{mixed-up monday}: flash of genius
I should be wearing an “I Survived the Stomach Bug of 2012” t-shirt. Whatever it was that swooped in to wreak havoc in our house last week, it didn’t leave before making sure we were on a first name basis.
The good news? When I finally dove in and surrendered to my sweaty nap/ stomach churning/ thoughts swirling groove, I had more epiphanies than I have since . . . well, since the last time I was sick. I guess sometimes I need to be knocked down to give flashes of genius a distraction-free chance to light me up.
In the midst of those 48 “why-did-I-have to-eat-all-those-brussel-sprouts-on-the-eve-of-destruction” hours, I was forced to think about some challenges that have been swimming beneath the surface for some time — maybe not forced, but left alone with my thoughts so there was noplace left to hide.

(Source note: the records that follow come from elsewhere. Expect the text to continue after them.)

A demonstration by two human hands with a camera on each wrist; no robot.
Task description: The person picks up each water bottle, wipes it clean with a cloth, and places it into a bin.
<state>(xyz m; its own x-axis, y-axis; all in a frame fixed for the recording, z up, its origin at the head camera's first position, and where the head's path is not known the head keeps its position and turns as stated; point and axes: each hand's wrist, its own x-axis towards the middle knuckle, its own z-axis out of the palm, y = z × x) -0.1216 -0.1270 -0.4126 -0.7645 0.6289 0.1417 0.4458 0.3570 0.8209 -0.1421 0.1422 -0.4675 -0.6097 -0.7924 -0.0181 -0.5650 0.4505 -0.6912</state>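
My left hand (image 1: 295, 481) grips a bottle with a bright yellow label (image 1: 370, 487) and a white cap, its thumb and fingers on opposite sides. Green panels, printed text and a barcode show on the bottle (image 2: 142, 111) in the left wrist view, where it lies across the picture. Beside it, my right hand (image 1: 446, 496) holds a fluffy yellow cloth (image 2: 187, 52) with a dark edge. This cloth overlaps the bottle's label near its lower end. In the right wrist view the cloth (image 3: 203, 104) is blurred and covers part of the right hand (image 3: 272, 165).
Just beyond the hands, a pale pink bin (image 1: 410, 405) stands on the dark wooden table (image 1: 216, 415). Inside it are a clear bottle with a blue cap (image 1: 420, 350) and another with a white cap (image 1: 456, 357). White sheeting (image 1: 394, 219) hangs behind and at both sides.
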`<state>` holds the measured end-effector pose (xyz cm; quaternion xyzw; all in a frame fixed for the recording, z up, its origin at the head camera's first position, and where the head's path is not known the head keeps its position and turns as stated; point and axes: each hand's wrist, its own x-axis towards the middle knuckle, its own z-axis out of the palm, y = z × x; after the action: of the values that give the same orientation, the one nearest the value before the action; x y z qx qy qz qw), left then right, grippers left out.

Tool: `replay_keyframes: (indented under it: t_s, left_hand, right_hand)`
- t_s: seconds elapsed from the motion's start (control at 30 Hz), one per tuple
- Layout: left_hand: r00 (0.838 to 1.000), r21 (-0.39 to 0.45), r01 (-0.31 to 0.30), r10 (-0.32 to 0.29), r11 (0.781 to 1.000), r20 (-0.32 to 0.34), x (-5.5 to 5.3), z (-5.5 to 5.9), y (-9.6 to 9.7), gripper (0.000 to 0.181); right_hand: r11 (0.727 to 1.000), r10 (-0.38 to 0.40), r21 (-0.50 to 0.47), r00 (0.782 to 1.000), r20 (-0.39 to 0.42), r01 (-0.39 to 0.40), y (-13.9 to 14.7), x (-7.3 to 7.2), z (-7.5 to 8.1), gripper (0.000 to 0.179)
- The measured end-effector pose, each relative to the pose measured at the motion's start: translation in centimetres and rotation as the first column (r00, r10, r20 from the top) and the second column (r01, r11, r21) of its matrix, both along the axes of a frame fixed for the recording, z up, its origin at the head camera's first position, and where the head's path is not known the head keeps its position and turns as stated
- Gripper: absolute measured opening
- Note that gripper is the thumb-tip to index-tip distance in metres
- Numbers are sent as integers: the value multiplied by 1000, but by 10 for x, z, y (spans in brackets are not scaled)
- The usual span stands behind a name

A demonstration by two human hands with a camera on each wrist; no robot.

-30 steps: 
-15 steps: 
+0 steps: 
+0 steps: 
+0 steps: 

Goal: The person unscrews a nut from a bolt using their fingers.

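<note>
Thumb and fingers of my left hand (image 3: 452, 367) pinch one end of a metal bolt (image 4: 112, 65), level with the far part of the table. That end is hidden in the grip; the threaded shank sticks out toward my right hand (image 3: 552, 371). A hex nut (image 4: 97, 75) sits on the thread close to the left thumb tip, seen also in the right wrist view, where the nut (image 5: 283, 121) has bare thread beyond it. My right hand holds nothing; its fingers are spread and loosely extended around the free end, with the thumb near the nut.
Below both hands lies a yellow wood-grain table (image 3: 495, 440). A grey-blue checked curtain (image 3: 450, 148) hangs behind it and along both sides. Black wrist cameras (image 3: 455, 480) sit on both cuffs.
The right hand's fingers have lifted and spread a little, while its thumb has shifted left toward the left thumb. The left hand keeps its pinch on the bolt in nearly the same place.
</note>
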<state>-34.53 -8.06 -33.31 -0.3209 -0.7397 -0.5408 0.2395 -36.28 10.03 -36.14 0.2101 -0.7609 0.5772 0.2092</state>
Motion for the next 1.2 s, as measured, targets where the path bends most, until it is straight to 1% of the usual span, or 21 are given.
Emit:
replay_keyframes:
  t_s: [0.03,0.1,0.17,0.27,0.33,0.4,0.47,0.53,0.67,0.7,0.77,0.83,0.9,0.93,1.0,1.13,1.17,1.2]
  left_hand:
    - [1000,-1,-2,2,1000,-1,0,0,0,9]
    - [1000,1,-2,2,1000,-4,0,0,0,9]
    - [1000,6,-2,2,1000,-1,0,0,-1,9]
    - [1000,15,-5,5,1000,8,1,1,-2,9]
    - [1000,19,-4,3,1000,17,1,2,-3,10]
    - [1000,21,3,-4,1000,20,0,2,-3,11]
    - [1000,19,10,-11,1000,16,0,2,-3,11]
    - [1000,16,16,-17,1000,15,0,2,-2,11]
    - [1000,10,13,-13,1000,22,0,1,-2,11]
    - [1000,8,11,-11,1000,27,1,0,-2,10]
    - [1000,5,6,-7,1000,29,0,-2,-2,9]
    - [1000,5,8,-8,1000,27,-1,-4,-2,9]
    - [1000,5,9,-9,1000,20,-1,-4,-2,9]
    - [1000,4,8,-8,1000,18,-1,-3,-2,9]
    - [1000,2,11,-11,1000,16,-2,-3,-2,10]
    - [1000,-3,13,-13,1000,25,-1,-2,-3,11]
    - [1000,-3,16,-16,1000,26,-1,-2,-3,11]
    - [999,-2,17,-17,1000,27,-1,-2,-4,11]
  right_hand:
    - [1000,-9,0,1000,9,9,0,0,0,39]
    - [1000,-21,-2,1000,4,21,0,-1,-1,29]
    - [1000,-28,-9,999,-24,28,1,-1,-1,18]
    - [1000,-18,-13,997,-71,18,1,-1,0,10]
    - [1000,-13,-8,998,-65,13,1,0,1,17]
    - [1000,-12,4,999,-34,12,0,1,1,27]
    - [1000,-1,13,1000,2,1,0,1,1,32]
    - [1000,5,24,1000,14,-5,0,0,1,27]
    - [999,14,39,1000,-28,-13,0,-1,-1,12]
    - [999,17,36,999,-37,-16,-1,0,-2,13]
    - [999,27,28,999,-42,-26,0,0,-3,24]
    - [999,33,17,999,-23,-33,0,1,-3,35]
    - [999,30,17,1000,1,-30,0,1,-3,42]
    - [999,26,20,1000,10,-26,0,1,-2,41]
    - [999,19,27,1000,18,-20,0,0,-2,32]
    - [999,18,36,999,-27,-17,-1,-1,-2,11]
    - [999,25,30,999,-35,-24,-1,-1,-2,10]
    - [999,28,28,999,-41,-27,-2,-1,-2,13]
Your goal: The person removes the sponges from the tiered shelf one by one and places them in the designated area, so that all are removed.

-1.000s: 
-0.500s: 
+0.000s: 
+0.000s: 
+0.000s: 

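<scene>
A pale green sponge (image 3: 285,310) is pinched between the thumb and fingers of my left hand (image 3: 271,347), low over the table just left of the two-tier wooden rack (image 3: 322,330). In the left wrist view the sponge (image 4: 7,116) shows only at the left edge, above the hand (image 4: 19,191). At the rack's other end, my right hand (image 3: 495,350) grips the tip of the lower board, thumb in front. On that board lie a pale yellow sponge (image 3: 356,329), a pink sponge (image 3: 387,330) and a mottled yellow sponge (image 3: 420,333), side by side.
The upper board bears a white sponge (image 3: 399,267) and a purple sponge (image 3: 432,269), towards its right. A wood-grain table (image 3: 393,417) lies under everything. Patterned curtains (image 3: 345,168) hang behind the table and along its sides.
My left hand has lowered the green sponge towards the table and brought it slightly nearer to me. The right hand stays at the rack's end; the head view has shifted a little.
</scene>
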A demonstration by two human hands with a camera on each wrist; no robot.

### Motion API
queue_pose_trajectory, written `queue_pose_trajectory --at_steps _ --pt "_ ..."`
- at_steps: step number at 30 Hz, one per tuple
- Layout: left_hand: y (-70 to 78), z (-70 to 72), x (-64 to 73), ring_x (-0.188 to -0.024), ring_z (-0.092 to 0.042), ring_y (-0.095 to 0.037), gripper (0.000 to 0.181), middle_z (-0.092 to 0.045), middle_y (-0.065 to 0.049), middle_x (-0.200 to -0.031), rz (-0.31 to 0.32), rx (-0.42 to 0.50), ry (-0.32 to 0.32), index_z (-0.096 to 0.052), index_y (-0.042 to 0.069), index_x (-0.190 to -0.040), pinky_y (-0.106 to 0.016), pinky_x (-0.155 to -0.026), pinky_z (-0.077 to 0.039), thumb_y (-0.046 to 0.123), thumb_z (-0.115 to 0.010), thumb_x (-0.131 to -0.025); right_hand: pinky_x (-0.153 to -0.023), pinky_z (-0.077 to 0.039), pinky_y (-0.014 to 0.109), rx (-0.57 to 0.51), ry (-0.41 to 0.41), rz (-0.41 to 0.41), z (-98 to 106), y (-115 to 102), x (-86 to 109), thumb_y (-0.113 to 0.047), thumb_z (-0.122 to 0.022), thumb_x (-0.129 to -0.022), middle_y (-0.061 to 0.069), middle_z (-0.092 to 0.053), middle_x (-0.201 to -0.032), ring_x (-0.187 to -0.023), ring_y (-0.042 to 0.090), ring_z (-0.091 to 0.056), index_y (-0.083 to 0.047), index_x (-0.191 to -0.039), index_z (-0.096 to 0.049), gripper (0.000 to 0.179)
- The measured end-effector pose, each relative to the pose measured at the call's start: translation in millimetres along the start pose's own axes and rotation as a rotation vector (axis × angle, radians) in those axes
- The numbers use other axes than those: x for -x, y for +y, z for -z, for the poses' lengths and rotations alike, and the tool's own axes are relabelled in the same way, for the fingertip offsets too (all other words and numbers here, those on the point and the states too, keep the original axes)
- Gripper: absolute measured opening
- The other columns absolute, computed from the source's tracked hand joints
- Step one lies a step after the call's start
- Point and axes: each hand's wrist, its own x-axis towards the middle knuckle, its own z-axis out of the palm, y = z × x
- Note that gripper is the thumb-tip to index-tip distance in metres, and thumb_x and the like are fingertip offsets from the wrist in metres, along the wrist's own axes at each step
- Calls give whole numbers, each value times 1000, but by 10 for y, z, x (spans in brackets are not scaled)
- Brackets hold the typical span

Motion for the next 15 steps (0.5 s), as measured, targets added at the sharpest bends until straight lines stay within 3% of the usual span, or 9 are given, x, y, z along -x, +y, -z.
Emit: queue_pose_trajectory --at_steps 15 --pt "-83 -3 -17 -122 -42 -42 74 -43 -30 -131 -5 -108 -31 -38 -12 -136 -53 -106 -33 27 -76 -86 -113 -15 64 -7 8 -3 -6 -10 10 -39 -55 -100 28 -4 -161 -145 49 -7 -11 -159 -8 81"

Poet/ philosopher Mark Nepo writes about the original meaning of “genius” in THE BOOK OF AWAKENING, saying it was not defined as off-the-charts brilliance and ability, but an “attendant spirit — being in the care of something unseen but near. . . . another way of acknowledging the unseeable stream we all swim in.”
The offensive player in me likes Nepo’s take on adversity — not that we should seek out troubled times {or stomach viruses} to summon moments of genius, but that by “looking for the openings” when we’re “broken by experience, we can find our connection to the unseeable stream we often forget we’re a part of.”
I find an energizing comfort in that and know that summoning these words from Nepo will help me be less resistant to all the unknowns of change/ stress/ fear/ uncertainty:
“Perhaps the purpose in crisis, if there is one,
is not to break us as much as to break us open.”